Потому-то этика и риторика — не формальная логика. Единственная наша надежда — работать на локальные замирения.


Любить Америку, но и устраивать марши мира[51]

Зло порождает зло. Главная цель всякого террористического акта и движения — дестабилизировать лагерь противников. «Дестабилизировать» означает довести противников до ошаления, чтоб они потеряли спокойствие и начали подозревать друг друга во всем на свете. Ни правому, ни левому терроризму в конечном счете не удалось дестабилизировать нашу Италию. Поэтому оба терроризма у нас потерпели фиаско, хотя бы на стадии первого, самого устрашающего приступа. Но тогда все разыгрывалось в провинциальном, не в планетарном масштабе.

Терроризм бен Ладена (т. е. той широкой фасции фундаментализма, которую бен Ладен представляет) более изворотлив, всеобъемлющ, успешен. 11 сентября 2001 года бен Ладен сумел дестабилизировать Западный мир. Он сумел вызвать к жизни призраки древних распрей. Мир тут же вспомнил о борьбе цивилизаций, религиозных войнах, противостоянии континентов.

Затем бен Ладен пошел дальше. Вбив клин между Западным миром и Третьим миром, он взялся за Западный мир и стал раскалывать его изнутри. Он действительно сумел вызвать разногласия — если не военные, то, безусловно, моральные и психологические — между Америкой и Европой, а также посеять ростки розни в самой Европе.
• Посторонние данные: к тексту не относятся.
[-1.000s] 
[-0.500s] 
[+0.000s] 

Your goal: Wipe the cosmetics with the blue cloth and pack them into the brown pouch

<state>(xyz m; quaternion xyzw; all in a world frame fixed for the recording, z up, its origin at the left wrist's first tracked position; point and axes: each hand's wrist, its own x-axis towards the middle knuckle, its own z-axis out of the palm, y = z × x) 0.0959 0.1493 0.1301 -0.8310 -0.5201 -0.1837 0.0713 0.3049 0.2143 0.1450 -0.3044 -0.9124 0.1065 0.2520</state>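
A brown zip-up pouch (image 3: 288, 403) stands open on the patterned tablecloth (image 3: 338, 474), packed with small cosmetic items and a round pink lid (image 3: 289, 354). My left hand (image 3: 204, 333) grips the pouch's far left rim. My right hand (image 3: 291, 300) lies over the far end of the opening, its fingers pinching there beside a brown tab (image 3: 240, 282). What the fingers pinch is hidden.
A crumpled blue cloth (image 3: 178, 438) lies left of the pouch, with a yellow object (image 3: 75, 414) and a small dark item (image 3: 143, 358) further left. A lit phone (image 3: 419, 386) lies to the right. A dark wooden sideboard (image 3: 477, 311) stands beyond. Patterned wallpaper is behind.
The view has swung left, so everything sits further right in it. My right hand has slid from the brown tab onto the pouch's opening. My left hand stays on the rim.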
Вдруг пробудился подспудный антиамериканизм французов и — кто бы мог поверить? — в Америке снова зазвучала обидная кличка «лягушатники», оскорбление французов, как в старинные времена.
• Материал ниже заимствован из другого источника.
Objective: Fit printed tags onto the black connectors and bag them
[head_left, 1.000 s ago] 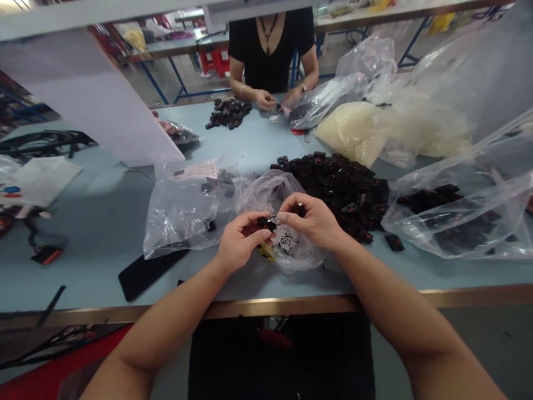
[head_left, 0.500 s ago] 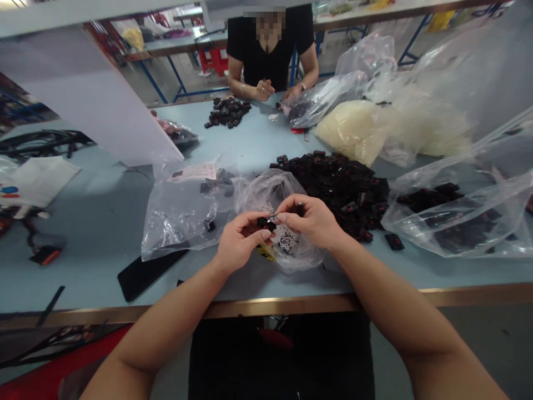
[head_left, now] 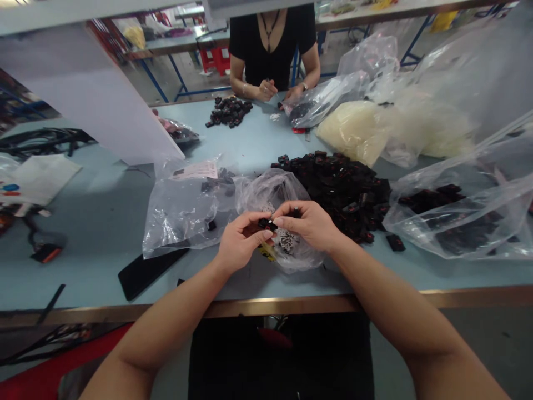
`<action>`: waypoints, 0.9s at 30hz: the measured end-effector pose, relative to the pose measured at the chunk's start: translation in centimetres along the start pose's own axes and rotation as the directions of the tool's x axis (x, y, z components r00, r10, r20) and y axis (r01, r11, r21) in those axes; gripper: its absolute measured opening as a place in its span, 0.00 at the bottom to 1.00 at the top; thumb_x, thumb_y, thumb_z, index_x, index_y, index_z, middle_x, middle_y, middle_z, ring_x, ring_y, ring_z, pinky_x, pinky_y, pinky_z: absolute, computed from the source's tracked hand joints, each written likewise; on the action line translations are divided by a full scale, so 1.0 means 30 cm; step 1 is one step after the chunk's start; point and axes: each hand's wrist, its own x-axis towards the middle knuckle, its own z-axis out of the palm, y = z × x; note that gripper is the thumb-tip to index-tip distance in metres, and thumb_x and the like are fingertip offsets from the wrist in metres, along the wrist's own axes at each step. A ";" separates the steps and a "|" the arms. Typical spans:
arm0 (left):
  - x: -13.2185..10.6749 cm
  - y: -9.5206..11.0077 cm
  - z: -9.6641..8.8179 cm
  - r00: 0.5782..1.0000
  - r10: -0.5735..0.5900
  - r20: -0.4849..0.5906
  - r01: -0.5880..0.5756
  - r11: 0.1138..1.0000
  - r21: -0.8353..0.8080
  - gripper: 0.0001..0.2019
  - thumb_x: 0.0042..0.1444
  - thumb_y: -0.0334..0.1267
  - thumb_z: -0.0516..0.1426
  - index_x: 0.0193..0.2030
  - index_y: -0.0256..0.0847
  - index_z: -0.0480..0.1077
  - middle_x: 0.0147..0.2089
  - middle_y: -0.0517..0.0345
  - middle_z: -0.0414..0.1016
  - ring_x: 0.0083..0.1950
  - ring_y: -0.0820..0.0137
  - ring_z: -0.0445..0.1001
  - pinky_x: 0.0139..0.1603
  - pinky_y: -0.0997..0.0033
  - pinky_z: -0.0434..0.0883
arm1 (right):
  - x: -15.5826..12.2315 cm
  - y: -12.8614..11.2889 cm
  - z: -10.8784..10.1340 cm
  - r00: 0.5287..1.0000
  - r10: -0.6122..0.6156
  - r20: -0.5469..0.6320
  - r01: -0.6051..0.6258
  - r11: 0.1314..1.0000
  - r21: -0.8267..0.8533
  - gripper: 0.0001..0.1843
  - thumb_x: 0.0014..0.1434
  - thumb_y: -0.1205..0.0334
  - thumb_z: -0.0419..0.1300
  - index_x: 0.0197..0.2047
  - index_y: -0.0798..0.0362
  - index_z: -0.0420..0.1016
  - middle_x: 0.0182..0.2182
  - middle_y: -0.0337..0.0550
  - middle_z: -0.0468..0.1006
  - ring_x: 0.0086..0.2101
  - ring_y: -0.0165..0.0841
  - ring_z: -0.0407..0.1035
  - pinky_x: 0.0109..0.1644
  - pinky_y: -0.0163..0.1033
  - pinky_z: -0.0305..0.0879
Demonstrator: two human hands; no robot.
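Note:
Pinched between the thumb and fingers of my left hand (head_left: 241,240) is a small black plastic connector (head_left: 265,224). My right hand (head_left: 310,225) meets it from the other side, thumb and forefinger closed at a tiny white piece (head_left: 270,221) by the connector. A dark rod-like tool (head_left: 296,210) pokes up from between my right fingers; its kind I cannot make out. Under both hands lies an open clear bag (head_left: 306,260) holding many small white pieces (head_left: 286,242). Behind my right hand rises a large heap of black connectors (head_left: 345,186).
A clear bag with a label (head_left: 183,216) and a black phone-like slab (head_left: 144,275) lie to the left. Bagged black parts (head_left: 453,216) are at right, cream-coloured bags (head_left: 353,130) behind. Across the table, a person (head_left: 272,55) works beside a smaller connector pile (head_left: 229,112). A white panel (head_left: 100,94) stands left.
My right hand has shifted slightly down and left, its fingertips now against the connector. My left hand keeps the connector in nearly the same place. The view has moved slightly.

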 end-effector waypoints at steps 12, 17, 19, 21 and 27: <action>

Чтоб не расшатывались нервы, прежде всего нам надо помнить, что эти трещины пролегли не между американцами и немцами, не между французами и англичанами. И на том берегу Атлантики, и на другом есть множество людей, выступающих за мир. Следует помнить, что и формула «американцы предпочитают войну», и формула «итальянцы предпочитают мир» равно безапелляционны и равно не соответствуют действительности. Согласно формальной логике, если хотя бы один обитатель земного шара терпеть не может свою мать, значит, утверждение «все любят своих матерей» неверно. Можно говорить только «некоторые любят своих матерей». Конечно, слово «некоторые» не обязательно означает «немногие». Бывает, что слово «некоторые» покрывает 99,9 %.

Но даже и 99,9 % не означает «все». Это все-таки «некоторые». Очень редко когда применимо категорическое местоимение «все». Разве что в знаменитой максиме о том, что «люди смертны». На сегодняшний день ее еще не опроверг никто. Даже те двое, о которых принято считать, что они воскресли, Иисус и Лазарь, перед тем как воскреснуть, однако, умирали, а следовательно через жерло смерти прошли и они.
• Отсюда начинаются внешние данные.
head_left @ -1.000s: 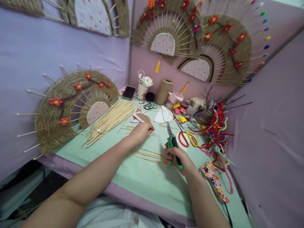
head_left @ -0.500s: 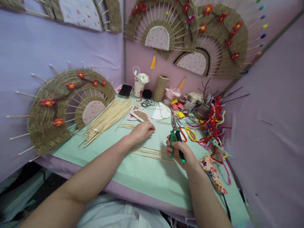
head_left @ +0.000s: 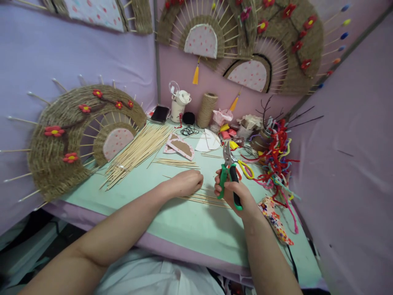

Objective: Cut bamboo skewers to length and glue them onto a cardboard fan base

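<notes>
My right hand (head_left: 235, 190) grips green-and-black pruning shears (head_left: 227, 174), their metal blades pointing up and away from me. My left hand (head_left: 188, 182) is closed low over the table, fingers curled down and mostly hidden. The end of a thin bamboo stick (head_left: 166, 177) pokes out to the left behind that wrist and seems to run into the fingers. Several long loose sticks (head_left: 208, 200) lie between and below my hands. Beyond the left hand rests a row of shorter sticks (head_left: 176, 163).
A big bundle of sticks (head_left: 138, 151) lies left, beside a woven twine fan (head_left: 58, 123). Toward the back are pink-edged cardboard pieces (head_left: 181, 148), a twine spool (head_left: 207, 110) and a white cup (head_left: 179, 107). Yellow-handled scissors (head_left: 246, 170), pipe cleaners (head_left: 278, 151) and a floral pouch (head_left: 276, 221) are on the right.
My left hand has moved nearer to me, from the short sticks down to the long loose ones, where one stick has shifted. My right hand keeps its hold on the pruning shears.
</notes>
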The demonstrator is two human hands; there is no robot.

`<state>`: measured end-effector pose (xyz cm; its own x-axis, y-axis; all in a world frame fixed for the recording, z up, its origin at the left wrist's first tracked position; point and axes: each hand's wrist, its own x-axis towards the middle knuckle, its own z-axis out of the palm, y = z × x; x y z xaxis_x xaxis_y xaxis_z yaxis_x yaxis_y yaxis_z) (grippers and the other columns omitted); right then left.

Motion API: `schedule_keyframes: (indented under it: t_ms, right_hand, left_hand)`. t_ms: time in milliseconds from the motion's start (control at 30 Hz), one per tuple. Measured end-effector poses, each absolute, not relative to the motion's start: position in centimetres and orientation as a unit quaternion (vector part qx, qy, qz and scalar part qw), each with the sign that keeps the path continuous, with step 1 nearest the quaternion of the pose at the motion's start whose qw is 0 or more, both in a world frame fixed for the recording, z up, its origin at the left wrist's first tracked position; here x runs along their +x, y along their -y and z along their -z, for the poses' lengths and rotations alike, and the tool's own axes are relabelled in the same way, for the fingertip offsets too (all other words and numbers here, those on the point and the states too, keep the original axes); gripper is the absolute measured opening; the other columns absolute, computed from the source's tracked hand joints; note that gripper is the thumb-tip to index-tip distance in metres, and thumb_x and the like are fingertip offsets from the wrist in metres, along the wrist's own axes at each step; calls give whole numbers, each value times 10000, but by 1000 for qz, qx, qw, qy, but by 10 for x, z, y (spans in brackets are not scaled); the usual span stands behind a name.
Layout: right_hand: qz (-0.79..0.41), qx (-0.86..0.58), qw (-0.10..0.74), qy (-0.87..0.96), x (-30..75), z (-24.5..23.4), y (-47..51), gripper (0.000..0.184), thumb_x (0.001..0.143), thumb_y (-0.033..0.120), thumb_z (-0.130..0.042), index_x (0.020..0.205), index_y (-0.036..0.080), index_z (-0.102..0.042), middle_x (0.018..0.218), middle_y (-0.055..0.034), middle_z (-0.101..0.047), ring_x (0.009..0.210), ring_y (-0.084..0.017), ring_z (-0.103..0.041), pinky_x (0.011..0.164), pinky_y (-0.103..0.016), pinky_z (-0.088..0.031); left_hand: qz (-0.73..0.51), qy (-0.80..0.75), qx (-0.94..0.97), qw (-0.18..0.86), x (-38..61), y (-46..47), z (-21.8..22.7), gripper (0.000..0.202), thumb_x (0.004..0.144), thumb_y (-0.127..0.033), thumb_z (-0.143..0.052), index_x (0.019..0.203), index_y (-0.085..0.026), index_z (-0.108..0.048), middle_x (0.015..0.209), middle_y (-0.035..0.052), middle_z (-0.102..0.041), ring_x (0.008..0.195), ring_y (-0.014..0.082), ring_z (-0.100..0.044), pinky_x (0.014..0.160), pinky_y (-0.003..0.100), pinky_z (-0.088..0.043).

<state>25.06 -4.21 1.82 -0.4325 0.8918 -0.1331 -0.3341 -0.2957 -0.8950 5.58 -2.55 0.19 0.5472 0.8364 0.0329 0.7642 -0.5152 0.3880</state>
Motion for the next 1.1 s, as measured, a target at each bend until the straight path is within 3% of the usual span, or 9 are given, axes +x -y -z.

Сделаем вывод, что в распрях по вопросу «воевать — не воевать» участвуют не «все» с одной стороны против «всех» с другой стороны, а лишь «некоторые» с каждой из двух (трех, четырех, пяти) сторон против таких же «некоторых».

Подобные уточнения отдают крючкотворством, но без оговорок — рискуешь сойти за экстремиста.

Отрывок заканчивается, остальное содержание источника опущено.